**Task to carry out**
Please reproduce, exactly as given, the lines running from the start of the data to the line containing "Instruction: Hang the", inclusive, and omit the pictures.

**Collected data**
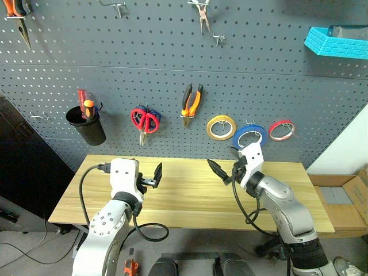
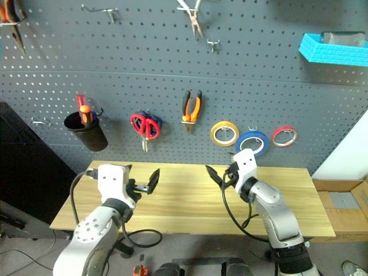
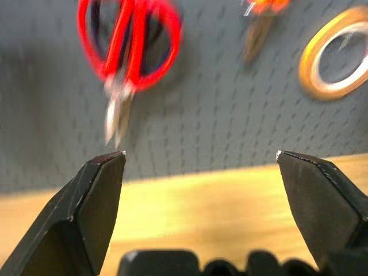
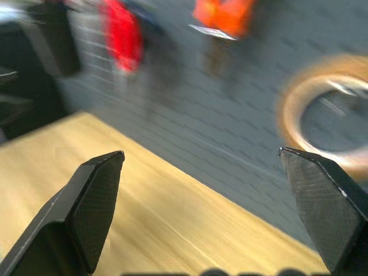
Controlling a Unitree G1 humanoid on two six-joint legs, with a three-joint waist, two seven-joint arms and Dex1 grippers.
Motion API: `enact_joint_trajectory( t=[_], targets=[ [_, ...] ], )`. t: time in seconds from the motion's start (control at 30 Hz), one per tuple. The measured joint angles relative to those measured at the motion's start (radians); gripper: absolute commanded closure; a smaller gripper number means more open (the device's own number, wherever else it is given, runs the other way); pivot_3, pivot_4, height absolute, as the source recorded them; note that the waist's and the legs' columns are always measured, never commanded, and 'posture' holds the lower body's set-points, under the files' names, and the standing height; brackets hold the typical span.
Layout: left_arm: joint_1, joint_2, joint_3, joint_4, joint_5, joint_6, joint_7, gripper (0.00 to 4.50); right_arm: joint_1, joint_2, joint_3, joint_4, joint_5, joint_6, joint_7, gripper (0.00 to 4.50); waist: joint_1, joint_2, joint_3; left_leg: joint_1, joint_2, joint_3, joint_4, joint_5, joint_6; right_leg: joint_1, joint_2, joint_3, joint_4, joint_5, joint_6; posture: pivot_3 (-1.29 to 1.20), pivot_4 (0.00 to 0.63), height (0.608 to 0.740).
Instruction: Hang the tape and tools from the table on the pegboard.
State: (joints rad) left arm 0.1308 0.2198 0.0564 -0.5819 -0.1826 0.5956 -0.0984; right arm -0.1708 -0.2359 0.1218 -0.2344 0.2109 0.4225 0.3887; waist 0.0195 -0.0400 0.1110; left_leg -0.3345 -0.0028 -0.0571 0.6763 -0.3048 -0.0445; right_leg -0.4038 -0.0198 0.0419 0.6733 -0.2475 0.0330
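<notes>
Grey pegboard (image 1: 172, 52) backs the table (image 1: 190, 198); hung left to right are a black cup (image 1: 86, 123) holding the screwdriver (image 1: 88, 108), red-handled scissors (image 1: 145, 122), pliers (image 1: 191, 103), yellow roll (image 1: 221, 126), blue tape (image 1: 249, 135), red-pink roll (image 1: 282, 130). Left gripper (image 1: 156, 175) and right gripper (image 1: 225, 168) hover open, empty.

Even, soft indoor light fills both head views, which are sharp throughout; the pale wood bench (image 1: 190, 195) looks bright with little shadow. In the left wrist view the red-handled scissors (image 3: 129, 52) are softly out of focus. The right wrist view is smeared, its yellow tape roll (image 4: 322, 123) a blurred ring
</notes>
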Motion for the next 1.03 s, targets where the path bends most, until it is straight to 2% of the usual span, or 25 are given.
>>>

**Solution for this exercise**
Controlling a Unitree G1 humanoid on two six-joint legs, with a three-joint waist, two seven-joint arms and Dex1 grippers.
Motion API: `enact_joint_trajectory( t=[_], targets=[ [_, ...] ], )`. t: time in seconds from the motion's start (control at 30 Hz), one per tuple. The measured joint angles relative to those measured at the motion's start (radians); gripper: absolute commanded closure; a smaller gripper number means more open (the device's own number, wherever else it is given, runs the other way); pivot_3, pivot_4, height absolute, as the source recorded them; note that the waist's and the legs' columns are always measured, never commanded, and 'posture' holds the lower body's set-points, under the files' names, and the standing height; brackets hold the typical span.
Layout: left_arm: joint_1, joint_2, joint_3, joint_4, joint_5, joint_6, joint_7, gripper (0.00 to 4.50); right_arm: joint_1, joint_2, joint_3, joint_4, joint_5, joint_6, joint_7, gripper (0.00 to 4.50); waist: joint_1, joint_2, joint_3; left_leg: joint_1, joint_2, joint_3, joint_4, joint_5, joint_6; right_leg: joint_1, joint_2, joint_3, joint_4, joint_5, joint_6; posture: pivot_3 (-1.29 to 1.20), pivot_4 (0.00 to 0.63), height (0.608 to 0.740).
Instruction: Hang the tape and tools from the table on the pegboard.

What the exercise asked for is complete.